■ INSTRUCTIONS FOR THE TASK ■
Count how many lines in the material below hold the word "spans"; the reply is that number alone.

■ THE RECORDS ■
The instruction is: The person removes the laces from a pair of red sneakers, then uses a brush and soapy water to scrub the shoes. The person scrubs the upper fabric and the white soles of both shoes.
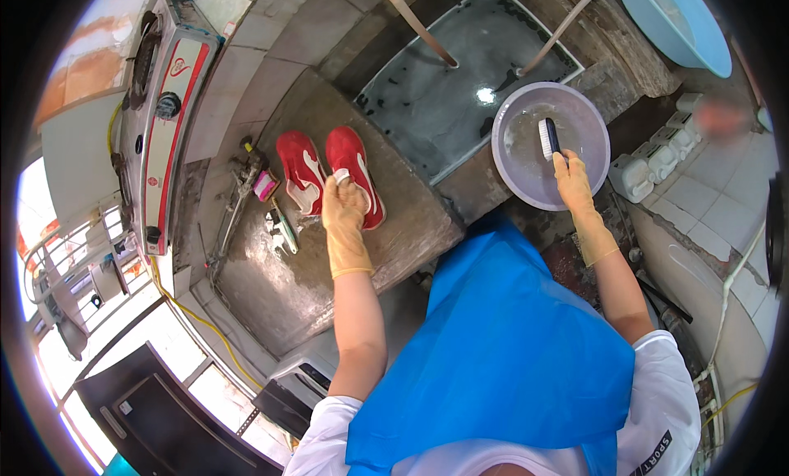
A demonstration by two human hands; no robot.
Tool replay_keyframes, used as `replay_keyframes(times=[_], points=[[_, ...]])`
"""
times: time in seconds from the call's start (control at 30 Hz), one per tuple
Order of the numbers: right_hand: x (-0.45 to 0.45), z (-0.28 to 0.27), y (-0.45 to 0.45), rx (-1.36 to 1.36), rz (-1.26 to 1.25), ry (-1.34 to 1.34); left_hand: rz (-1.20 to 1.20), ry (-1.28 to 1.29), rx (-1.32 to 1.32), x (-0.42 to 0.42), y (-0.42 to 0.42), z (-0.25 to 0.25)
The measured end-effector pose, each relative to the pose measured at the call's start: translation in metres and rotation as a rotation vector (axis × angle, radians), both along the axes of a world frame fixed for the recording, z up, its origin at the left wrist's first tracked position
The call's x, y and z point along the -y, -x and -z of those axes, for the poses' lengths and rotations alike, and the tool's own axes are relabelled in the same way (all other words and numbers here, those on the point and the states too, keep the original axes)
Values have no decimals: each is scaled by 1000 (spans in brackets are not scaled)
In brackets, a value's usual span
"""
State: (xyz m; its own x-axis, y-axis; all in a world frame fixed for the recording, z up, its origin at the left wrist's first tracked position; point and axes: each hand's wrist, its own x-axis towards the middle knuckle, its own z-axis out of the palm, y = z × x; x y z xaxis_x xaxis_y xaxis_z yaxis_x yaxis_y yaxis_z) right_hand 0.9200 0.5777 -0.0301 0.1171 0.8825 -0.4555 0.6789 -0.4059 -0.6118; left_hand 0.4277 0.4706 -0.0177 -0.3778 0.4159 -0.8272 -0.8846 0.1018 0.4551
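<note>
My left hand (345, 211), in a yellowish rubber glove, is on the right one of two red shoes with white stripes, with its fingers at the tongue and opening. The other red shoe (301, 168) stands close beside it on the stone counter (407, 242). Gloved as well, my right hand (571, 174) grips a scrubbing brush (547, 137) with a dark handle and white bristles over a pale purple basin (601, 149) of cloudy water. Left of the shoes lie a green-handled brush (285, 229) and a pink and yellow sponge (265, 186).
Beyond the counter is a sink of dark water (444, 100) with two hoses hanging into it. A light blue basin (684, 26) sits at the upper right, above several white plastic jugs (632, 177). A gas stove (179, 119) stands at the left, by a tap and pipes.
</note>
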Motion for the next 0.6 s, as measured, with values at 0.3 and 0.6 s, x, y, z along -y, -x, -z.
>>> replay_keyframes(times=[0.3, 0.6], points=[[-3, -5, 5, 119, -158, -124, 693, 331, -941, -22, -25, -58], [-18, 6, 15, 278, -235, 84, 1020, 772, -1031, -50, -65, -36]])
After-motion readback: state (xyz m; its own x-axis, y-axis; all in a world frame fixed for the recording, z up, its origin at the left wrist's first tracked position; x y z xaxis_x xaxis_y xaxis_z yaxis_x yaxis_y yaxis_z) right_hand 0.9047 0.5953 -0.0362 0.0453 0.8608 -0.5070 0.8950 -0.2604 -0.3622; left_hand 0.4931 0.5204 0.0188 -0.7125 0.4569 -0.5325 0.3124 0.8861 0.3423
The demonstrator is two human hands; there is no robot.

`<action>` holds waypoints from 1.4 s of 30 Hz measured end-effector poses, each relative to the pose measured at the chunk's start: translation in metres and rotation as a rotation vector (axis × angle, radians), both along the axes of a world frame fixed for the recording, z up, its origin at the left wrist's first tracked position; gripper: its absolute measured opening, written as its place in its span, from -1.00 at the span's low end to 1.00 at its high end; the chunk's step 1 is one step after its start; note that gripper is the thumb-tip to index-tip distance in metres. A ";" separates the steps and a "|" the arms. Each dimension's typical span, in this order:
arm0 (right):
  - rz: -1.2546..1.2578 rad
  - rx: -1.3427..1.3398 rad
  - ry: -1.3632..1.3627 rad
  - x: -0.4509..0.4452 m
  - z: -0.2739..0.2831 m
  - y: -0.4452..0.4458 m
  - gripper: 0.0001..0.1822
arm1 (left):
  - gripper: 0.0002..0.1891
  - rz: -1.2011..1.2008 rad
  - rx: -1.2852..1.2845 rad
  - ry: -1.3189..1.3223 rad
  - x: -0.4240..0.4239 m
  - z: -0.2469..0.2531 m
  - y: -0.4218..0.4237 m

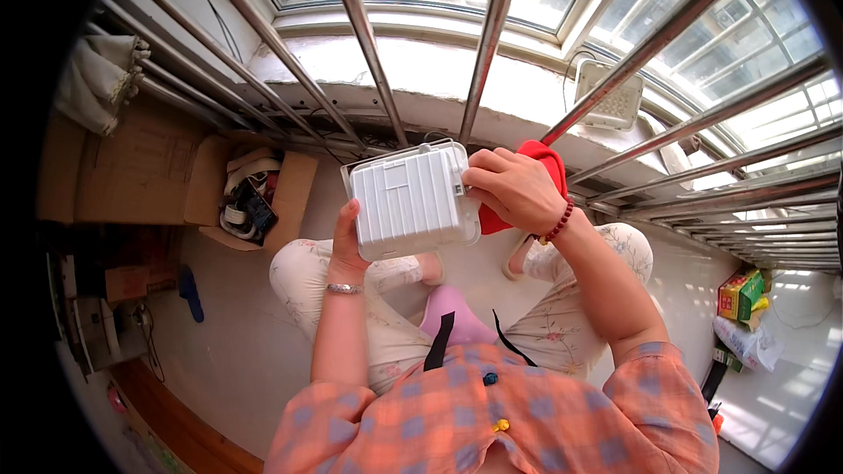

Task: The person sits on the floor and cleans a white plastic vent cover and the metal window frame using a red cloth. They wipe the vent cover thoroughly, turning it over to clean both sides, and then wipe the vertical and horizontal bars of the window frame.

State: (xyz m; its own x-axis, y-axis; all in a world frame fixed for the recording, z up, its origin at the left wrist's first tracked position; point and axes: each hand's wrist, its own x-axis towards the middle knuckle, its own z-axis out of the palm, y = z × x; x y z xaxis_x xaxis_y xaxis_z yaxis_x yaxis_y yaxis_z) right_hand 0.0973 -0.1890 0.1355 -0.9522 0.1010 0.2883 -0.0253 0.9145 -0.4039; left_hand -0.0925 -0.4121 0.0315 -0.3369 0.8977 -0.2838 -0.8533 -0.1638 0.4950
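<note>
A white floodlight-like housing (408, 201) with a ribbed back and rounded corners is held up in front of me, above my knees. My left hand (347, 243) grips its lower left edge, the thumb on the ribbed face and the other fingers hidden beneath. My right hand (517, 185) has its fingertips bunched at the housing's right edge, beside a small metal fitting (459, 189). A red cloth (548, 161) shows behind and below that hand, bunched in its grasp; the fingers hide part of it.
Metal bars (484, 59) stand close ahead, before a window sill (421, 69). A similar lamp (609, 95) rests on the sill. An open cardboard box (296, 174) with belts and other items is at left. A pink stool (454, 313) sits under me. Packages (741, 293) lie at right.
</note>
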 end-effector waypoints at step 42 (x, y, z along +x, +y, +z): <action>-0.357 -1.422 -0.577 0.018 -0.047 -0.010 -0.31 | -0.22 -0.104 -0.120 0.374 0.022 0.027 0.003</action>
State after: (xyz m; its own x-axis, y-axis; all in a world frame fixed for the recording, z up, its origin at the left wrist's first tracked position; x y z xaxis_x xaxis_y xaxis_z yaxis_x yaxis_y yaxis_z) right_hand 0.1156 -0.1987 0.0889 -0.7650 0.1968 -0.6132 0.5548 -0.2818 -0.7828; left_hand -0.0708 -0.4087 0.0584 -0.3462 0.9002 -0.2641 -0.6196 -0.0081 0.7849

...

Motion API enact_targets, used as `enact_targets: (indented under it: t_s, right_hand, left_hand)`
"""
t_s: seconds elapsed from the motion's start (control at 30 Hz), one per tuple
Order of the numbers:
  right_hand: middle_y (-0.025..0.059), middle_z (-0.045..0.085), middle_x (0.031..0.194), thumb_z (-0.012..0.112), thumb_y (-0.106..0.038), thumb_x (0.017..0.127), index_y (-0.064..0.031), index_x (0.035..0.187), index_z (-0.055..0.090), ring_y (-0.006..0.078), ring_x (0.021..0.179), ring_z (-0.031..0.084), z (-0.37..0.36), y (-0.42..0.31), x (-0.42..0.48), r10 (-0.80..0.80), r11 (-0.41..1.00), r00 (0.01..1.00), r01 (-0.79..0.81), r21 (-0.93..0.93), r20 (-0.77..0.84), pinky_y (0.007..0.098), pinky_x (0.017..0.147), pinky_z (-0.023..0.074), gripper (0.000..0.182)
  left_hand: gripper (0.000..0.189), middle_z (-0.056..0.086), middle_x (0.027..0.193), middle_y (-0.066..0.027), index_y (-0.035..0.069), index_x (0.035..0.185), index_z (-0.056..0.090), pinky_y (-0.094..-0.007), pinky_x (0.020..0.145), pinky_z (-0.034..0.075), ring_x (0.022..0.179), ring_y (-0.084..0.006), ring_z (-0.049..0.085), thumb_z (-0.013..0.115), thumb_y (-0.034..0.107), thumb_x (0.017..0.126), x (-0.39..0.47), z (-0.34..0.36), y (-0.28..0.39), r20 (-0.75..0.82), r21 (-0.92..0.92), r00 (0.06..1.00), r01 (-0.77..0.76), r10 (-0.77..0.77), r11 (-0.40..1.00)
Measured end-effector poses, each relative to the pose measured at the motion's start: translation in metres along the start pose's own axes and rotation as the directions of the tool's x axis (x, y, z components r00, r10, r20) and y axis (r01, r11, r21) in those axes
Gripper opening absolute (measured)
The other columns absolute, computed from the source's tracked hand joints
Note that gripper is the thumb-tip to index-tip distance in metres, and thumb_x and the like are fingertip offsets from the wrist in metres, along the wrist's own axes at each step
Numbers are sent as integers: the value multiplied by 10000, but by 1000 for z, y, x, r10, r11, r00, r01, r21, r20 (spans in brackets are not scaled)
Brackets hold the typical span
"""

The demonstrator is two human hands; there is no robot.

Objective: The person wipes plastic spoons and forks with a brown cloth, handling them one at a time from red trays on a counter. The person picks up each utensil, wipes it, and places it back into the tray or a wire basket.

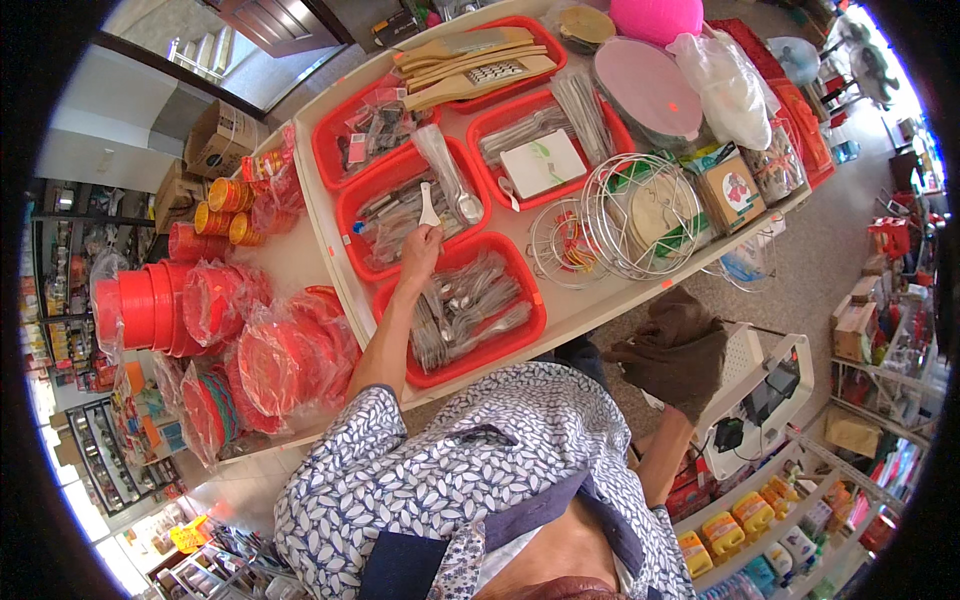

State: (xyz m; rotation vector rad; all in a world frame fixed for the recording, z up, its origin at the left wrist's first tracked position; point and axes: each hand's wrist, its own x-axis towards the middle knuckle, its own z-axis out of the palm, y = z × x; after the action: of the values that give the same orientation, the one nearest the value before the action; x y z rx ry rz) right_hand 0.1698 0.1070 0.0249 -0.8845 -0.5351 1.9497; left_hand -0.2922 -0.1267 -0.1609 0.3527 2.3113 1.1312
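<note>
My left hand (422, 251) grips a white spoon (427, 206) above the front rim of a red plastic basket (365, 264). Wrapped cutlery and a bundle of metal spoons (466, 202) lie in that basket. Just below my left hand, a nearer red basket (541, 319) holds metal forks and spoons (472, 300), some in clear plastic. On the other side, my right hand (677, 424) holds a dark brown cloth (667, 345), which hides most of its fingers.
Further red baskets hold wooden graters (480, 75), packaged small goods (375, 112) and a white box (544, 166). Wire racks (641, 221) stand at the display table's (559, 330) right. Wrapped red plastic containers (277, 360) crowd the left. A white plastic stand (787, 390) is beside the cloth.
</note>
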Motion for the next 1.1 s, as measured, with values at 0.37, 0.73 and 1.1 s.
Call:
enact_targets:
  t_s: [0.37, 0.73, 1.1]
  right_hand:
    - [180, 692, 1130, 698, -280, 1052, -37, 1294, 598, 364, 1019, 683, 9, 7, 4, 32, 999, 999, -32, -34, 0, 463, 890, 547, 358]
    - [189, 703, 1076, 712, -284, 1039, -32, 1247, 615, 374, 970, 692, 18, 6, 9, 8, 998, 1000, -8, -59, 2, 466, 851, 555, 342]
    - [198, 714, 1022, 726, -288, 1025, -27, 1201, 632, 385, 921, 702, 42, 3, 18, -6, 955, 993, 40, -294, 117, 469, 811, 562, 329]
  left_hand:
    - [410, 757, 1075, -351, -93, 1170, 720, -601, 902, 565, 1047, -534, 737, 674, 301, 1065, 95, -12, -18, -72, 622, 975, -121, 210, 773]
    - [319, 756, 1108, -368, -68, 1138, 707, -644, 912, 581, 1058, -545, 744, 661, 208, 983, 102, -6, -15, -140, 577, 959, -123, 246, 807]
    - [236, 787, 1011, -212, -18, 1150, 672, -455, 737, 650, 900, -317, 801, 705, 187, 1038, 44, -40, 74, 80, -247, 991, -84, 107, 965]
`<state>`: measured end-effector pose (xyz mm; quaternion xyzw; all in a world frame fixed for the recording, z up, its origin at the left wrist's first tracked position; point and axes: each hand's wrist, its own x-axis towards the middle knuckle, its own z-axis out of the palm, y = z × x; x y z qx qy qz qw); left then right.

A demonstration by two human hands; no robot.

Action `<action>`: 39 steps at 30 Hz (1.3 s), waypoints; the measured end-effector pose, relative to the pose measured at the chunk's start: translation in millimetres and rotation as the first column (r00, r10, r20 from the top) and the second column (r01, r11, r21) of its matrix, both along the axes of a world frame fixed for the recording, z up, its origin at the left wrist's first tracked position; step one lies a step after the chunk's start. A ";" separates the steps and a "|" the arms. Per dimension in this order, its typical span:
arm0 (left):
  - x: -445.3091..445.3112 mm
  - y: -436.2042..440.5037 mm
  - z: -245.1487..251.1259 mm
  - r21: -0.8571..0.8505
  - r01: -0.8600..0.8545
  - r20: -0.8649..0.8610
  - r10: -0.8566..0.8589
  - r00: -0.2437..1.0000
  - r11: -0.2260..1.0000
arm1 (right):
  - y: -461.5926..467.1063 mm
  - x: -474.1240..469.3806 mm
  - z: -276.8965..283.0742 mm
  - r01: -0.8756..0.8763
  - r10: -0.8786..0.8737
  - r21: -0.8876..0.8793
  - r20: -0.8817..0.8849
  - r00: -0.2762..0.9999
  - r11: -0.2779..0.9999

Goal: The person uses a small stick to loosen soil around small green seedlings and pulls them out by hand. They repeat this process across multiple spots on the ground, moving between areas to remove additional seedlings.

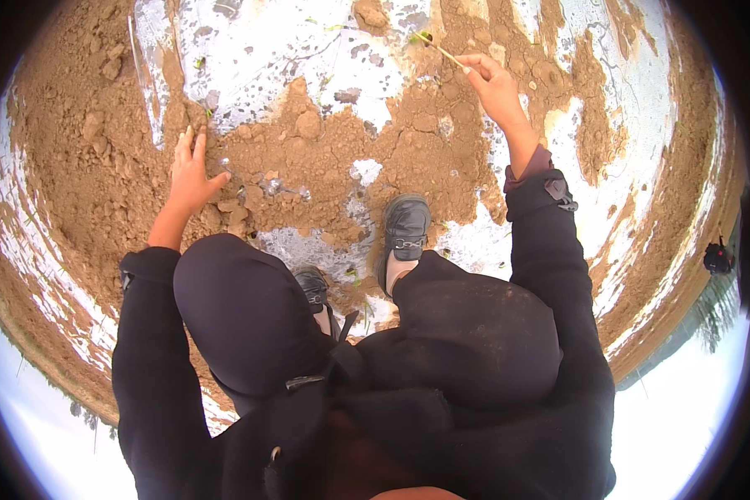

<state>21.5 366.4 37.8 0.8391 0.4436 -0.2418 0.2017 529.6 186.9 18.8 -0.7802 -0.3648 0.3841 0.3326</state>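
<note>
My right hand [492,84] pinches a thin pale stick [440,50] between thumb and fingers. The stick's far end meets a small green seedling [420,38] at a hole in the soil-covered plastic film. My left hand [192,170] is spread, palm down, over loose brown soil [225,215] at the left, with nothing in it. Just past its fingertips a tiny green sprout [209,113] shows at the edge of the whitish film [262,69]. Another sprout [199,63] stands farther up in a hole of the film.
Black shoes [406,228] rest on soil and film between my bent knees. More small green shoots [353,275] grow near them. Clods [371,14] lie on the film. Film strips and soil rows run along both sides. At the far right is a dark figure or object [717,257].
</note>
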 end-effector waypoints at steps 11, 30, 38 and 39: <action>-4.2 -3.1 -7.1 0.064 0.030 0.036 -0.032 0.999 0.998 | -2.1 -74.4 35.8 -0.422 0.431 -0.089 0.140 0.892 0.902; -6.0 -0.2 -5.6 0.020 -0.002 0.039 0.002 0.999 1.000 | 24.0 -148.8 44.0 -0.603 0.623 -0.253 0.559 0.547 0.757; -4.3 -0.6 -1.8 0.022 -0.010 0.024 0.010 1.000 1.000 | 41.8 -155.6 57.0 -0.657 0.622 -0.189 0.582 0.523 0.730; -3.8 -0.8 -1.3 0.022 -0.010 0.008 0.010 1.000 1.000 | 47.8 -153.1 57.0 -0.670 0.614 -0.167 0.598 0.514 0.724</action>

■ RESULT OF THE TASK ■
2